__Work to complete__.
Copy nothing from the entries below except the lines from the one containing "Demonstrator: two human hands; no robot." through the one containing "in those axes", and copy those exactly.
══ Records for the task ══
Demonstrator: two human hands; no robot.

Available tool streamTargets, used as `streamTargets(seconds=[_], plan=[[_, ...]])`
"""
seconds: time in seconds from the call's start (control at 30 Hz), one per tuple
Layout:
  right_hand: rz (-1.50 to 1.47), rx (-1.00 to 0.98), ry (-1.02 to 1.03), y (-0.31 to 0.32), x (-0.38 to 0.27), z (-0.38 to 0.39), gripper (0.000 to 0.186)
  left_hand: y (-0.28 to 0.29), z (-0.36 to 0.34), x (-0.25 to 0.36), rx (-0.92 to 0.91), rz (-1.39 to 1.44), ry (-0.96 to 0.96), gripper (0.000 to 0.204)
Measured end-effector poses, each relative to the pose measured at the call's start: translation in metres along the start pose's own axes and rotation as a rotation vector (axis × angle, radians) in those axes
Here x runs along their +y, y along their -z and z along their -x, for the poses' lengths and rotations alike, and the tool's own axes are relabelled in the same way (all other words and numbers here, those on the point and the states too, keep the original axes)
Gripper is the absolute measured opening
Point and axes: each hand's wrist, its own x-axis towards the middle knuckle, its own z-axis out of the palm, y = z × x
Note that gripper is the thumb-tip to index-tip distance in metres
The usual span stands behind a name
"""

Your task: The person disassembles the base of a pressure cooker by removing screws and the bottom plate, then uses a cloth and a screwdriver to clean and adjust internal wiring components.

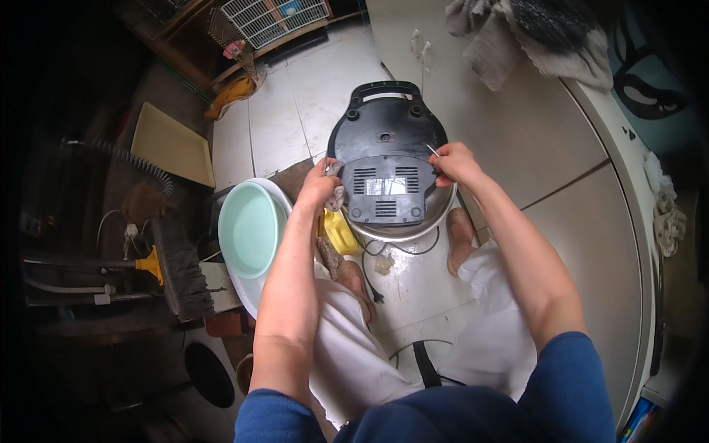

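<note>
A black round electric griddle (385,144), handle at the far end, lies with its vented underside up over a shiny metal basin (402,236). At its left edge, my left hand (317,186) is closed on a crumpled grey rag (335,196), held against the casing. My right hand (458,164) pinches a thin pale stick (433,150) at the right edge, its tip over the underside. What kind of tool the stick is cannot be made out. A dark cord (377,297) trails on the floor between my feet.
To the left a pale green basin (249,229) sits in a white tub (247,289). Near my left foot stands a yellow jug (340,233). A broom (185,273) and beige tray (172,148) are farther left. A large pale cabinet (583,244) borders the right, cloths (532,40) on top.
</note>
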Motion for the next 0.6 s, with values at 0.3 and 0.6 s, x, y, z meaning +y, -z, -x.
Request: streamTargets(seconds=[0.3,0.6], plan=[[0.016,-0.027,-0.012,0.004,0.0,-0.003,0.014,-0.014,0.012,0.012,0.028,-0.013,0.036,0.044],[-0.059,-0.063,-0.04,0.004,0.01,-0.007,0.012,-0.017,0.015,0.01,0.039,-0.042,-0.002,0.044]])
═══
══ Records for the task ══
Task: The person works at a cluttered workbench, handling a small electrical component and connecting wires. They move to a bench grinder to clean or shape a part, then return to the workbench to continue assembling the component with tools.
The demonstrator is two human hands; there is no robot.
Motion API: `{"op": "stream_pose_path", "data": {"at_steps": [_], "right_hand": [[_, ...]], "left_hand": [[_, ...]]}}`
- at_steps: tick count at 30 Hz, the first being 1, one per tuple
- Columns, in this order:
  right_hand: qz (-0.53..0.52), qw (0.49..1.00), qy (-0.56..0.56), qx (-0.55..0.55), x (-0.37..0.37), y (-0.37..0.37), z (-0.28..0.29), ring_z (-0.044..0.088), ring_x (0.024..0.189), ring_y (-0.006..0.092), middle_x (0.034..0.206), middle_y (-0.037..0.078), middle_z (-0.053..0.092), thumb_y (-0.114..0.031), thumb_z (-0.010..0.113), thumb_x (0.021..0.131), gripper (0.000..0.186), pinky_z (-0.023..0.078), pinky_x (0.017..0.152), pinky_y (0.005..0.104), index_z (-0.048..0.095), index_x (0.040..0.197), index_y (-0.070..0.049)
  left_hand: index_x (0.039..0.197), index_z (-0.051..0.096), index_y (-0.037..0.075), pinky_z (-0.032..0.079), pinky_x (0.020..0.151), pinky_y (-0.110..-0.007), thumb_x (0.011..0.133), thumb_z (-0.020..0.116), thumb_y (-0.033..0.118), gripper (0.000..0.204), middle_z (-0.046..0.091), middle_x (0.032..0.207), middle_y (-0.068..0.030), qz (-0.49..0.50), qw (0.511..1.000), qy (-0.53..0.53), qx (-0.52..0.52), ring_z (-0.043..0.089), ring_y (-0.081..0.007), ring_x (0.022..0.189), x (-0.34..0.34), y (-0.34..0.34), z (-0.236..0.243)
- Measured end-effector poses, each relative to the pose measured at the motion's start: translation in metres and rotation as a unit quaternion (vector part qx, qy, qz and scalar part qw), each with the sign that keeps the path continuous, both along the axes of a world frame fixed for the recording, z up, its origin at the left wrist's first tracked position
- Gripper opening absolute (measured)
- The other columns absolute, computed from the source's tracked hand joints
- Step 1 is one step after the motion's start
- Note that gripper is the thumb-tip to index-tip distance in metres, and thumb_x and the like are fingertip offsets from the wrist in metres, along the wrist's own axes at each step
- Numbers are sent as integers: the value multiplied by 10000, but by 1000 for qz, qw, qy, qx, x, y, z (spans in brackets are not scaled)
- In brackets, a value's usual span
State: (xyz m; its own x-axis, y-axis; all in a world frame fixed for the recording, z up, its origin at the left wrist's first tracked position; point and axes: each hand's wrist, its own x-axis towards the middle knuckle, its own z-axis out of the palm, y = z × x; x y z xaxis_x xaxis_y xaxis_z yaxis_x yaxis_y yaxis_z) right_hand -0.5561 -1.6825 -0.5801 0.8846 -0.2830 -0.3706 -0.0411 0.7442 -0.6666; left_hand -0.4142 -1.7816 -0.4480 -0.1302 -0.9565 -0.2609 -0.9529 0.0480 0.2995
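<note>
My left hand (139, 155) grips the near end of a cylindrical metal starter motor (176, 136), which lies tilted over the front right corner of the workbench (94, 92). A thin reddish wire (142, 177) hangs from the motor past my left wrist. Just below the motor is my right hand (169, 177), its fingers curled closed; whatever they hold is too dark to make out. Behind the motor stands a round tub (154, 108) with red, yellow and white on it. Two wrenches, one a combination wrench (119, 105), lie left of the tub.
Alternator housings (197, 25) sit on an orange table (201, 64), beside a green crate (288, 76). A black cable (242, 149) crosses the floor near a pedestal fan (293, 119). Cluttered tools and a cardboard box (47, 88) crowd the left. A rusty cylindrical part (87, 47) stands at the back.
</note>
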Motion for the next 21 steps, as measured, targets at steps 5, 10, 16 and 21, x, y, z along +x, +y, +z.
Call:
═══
__Response for this exercise__.
Demonstrator: two human hands; no robot.

Available tool streamTargets, used as `streamTargets(seconds=[_], plan=[[_, ...]])`
"""
seconds: time in seconds from the call's start (control at 30 Hz), one per tuple
Layout:
  right_hand: rz (-1.50 to 1.47), rx (-1.00 to 0.98), ry (-1.02 to 1.03), y (-0.31 to 0.32), x (-0.38 to 0.27), z (-0.38 to 0.39), gripper (0.000 to 0.186)
  left_hand: y (-0.28 to 0.29), z (-0.36 to 0.34), x (-0.25 to 0.36), rx (-0.92 to 0.91), rz (-1.39 to 1.44), ry (-0.96 to 0.96), gripper (0.000 to 0.204)
Measured end-effector poses, each relative to the pose measured at the call's start: translation in metres along the start pose's own axes and rotation as a rotation vector (axis × angle, radians) in those axes

The response to this exercise is finished.